American Association for Aerosol Research - Abstract Submission

AAAR 39th Annual Conference
October 18 - October 22, 2021

Virtual Conference

Abstract View


What is the Value of Information from Low Cost Sensor Networks? Balancing Sampling and Instrument Uncertainty

ROSE EILENBERG, R. Subramanian, Aliaksei Hauryliuk, Carl Malings, Albert Presto, Allen Robinson, Carnegie Mellon University

     Abstract Number: 523
     Working Group: Urban Aerosols

Abstract
It is hypothesized that the increased spatial density enabled by networks of lower-cost sensors (LCS) can be used to better capture the spatiotemporal variability of urban air pollution. However, the measurement uncertainty of LCSs is larger than regulatory-grade instruments.

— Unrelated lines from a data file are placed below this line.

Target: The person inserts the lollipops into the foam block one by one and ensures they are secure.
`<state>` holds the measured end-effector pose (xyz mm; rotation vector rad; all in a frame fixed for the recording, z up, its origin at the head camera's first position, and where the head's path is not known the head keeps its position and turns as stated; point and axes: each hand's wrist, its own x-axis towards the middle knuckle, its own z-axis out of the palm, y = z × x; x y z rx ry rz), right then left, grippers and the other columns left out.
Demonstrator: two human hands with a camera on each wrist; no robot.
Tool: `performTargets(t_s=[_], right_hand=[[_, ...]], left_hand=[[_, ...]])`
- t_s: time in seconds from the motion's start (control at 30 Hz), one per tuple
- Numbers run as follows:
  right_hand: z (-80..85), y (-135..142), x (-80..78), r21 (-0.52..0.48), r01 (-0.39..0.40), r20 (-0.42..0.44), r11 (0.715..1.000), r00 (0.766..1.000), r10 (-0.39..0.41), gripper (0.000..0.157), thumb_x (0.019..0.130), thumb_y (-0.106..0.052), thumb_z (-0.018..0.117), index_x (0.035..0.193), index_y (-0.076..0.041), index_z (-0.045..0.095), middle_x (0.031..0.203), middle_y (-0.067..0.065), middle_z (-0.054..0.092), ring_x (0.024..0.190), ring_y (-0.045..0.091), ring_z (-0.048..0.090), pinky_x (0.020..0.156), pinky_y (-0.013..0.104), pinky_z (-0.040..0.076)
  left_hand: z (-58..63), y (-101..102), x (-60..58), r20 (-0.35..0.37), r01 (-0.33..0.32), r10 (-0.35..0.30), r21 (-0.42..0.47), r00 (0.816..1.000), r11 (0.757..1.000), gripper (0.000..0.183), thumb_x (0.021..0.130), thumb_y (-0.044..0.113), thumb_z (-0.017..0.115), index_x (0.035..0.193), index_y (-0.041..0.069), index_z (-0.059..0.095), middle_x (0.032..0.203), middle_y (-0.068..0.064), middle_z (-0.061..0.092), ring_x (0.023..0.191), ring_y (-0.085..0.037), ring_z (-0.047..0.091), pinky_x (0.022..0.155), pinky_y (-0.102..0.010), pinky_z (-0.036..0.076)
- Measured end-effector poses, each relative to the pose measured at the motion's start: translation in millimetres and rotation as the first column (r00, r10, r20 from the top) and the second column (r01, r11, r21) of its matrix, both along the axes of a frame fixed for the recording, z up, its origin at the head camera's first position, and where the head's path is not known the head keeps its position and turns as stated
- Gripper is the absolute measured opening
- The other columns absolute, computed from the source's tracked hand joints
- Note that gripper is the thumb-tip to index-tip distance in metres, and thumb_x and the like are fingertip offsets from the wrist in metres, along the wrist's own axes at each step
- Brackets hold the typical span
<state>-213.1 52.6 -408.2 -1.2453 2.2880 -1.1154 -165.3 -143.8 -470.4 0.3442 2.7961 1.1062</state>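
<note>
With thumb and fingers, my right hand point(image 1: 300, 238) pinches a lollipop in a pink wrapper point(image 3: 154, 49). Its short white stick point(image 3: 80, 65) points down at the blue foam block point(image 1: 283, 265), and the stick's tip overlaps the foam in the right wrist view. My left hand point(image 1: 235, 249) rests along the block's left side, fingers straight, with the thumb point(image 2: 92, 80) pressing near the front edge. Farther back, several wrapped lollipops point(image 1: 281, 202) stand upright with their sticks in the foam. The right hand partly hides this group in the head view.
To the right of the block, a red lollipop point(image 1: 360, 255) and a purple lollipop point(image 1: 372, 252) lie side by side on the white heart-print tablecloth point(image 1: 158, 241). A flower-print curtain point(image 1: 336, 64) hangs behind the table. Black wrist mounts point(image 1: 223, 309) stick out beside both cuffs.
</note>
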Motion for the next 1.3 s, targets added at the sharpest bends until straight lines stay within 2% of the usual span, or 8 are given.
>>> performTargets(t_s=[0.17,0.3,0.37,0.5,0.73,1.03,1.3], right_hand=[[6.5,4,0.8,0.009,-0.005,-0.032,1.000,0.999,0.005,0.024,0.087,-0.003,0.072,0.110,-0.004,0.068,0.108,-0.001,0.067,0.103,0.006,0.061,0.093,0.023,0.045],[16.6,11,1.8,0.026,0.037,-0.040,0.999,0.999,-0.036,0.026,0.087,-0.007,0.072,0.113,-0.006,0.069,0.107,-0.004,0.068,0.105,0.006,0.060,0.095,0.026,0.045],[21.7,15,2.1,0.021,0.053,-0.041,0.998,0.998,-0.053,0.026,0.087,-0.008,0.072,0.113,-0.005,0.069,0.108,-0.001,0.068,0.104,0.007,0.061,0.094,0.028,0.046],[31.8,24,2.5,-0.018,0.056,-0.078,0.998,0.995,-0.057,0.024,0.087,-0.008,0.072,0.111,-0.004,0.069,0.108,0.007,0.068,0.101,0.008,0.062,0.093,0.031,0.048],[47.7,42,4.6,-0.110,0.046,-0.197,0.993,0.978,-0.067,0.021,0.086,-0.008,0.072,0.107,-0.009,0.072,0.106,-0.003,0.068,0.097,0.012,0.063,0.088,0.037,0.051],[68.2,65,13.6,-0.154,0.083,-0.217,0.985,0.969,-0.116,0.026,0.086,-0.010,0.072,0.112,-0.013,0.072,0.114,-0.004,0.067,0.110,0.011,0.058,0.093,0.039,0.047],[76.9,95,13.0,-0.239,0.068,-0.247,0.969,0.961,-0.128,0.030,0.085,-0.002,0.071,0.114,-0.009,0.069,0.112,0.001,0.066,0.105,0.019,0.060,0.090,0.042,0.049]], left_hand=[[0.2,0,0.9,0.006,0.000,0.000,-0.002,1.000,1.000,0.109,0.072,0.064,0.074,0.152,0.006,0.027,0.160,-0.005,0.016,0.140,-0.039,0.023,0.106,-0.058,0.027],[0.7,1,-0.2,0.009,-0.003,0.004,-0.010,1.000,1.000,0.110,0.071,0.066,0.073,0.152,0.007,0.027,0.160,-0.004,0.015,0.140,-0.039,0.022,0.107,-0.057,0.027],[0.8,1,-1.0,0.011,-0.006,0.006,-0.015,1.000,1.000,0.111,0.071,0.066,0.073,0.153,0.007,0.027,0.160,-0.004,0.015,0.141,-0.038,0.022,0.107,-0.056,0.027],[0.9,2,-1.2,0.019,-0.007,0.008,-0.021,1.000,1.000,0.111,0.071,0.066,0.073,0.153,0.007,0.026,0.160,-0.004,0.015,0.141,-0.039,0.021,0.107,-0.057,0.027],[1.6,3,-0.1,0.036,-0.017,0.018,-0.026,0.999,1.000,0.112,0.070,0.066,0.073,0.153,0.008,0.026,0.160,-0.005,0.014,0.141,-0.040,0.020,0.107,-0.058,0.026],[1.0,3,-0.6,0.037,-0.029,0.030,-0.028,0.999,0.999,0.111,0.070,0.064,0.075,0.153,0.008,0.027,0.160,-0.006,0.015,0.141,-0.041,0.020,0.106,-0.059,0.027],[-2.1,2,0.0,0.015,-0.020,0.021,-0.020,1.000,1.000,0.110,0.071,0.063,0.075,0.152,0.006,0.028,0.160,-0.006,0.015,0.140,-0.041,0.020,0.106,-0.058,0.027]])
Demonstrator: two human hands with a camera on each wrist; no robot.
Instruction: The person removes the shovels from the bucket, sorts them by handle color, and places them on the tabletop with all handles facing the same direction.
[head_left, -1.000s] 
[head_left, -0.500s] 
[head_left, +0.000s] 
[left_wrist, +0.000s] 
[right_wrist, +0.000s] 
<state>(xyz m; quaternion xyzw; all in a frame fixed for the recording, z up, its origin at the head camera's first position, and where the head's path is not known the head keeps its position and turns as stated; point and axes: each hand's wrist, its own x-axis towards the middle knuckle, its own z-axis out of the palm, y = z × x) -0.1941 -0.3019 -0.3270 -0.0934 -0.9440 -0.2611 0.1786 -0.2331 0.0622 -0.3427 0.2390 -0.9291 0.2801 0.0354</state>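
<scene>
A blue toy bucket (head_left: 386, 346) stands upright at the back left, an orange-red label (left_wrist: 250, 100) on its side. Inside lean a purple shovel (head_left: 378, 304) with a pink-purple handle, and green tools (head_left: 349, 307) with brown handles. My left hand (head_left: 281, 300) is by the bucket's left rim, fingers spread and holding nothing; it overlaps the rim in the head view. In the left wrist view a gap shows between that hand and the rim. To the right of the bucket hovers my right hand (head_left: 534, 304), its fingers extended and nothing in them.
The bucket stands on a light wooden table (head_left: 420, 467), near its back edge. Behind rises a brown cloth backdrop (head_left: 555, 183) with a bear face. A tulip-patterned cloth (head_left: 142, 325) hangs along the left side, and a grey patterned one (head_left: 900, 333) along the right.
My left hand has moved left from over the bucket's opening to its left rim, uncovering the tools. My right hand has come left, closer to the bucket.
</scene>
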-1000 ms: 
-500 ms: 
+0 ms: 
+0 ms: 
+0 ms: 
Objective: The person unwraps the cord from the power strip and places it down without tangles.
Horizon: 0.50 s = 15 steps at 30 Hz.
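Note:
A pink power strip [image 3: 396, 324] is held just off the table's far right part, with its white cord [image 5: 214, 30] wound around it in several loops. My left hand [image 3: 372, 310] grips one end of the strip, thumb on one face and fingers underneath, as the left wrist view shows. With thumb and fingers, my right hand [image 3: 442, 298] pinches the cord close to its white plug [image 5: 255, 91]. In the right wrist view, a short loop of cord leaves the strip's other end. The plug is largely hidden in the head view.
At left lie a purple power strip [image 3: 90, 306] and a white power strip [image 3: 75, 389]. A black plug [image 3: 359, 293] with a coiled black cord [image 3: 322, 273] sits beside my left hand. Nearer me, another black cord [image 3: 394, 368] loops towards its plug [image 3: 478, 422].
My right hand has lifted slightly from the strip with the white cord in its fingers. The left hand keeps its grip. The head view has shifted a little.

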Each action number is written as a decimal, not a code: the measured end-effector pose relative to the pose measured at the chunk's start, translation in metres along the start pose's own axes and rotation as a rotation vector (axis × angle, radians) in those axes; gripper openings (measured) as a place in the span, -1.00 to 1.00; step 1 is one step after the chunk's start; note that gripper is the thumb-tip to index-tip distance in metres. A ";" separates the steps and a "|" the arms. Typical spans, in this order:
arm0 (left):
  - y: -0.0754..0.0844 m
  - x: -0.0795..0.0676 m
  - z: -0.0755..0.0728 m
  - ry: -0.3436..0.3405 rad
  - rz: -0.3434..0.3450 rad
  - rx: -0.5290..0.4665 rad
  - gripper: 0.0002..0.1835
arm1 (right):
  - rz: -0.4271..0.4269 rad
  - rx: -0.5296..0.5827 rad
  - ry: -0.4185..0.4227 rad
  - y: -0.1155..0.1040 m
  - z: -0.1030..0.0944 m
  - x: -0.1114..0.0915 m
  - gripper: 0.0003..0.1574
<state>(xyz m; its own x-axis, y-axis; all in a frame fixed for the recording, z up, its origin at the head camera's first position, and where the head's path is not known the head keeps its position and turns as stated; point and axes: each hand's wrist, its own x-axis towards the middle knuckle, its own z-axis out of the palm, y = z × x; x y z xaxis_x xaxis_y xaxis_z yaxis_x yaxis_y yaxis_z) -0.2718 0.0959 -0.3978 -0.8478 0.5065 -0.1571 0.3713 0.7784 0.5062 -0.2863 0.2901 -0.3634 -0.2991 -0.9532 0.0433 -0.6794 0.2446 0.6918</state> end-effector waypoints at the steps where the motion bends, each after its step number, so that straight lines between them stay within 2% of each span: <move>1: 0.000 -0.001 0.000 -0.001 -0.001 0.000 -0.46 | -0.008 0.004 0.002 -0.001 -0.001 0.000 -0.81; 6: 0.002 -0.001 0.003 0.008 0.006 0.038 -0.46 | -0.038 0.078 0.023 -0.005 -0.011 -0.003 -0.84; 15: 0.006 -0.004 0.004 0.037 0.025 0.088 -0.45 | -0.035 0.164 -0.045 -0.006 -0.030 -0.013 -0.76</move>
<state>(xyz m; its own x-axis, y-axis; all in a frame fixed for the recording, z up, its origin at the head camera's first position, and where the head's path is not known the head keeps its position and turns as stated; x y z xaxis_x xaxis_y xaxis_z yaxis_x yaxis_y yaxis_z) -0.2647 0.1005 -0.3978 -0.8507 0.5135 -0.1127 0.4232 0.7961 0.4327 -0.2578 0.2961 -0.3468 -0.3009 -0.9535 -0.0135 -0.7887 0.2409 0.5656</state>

To test that hypothesis, we modeled their performance under different conditions. First, we characterized the measurement uncertainty for the O3, PM2.5, CO, and NO2 sensors in the Real-time Affordable Multi-Pollutant monitor when collocated with regulatory-grade instruments. The overall uncertainties were concentration-dependent and ranged from 62%-133%; the slopes of concentration-dependent bias ranged from -0.22 to -0.66. Second, we performed Monte-Carlo simulations using highly spatially resolved data from a national land-use regression model as the ground truth to evaluate different hypothetical low-cost sensor networks. Using networks ranging from 1 to 100 nodes, we estimated population-weighted average concentrations, concentration disparities, and the influence of point sources.

Our analysis highlights that low-cost monitoring networks mainly provide advantages for pollutants with large spatial variability such as NO2, for which the estimate uncertainty of a single-monitor network with no measurement error can be 70%. However, a large sensor network is unnecessary for a relatively spatially invariant pollutant like ozone, for which the sampling error of an error-free single monitor can be 2.5%. Concentration-dependent biases can cause substantial challenges; for example, when two areas have average concentrations that vary by 20%, on average 4 error-free monitors are needed in each area. With a concentration-dependent bias slope of -1/4, five monitors are required. With a concentration-dependent bias of -1/2, 18 monitors are required on average. We found similar results when identifying the influence of a point source; in most cases, no difference was detectable when the concentration-dependent bias slope exceeded -1/4. When measurement error models are unbiased, the performance of LCSs can be similar to regulatory monitors over long averaging times.